The guidelines say spectrum trading between mobile operators will attract a transfer fee of 1% on the transactional amount or the prescribed market price, whichever is higher; it will be payable by the seller to the government.
Mobile operators have urged the government to act soon so that banks are more amenable to giving them loans. Although the government had in 2012 allowed spectrum to be mortgaged against loans, banks remain unconvinced in the absence of spectrum trading being permitted.

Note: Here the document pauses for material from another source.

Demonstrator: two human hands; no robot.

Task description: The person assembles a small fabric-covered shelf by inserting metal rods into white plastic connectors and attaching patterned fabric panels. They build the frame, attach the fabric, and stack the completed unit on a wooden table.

Thats because while technically banks are allowed to auction spectrum, in practice they can do so only after consulting the department of telecommunication (DoT). Also, given that there are issues of design and reserve price, an auction is a cumbersome and time-consuming process. If spectrum was allowed to be traded, however, banks could simply trade it rather than hold an auction and that would make them more confident about the value of the collateral.
Typically, when a mobile operator wins spectrum and approaches a bank for a loan with which to pay the government, a tripartite agreement is signed between the telco, licensor (government) and the bank. In case the telco defaults, banks have unfettered rights to sell, transfer, assign, exchange or otherwise dispose of the spectrum, free of any restraining conditions. The lenders interest is protected even in the case of a force majeure. Also, if the operators licence is cancelled, revoked or if it is voluntarily surrendered, the title and right to spectrum rest with the lenders.
While no prior permission would be required for trading in spectrum, the companies need to inform the government about any prospective trade six weeks prior to the effective date of trade.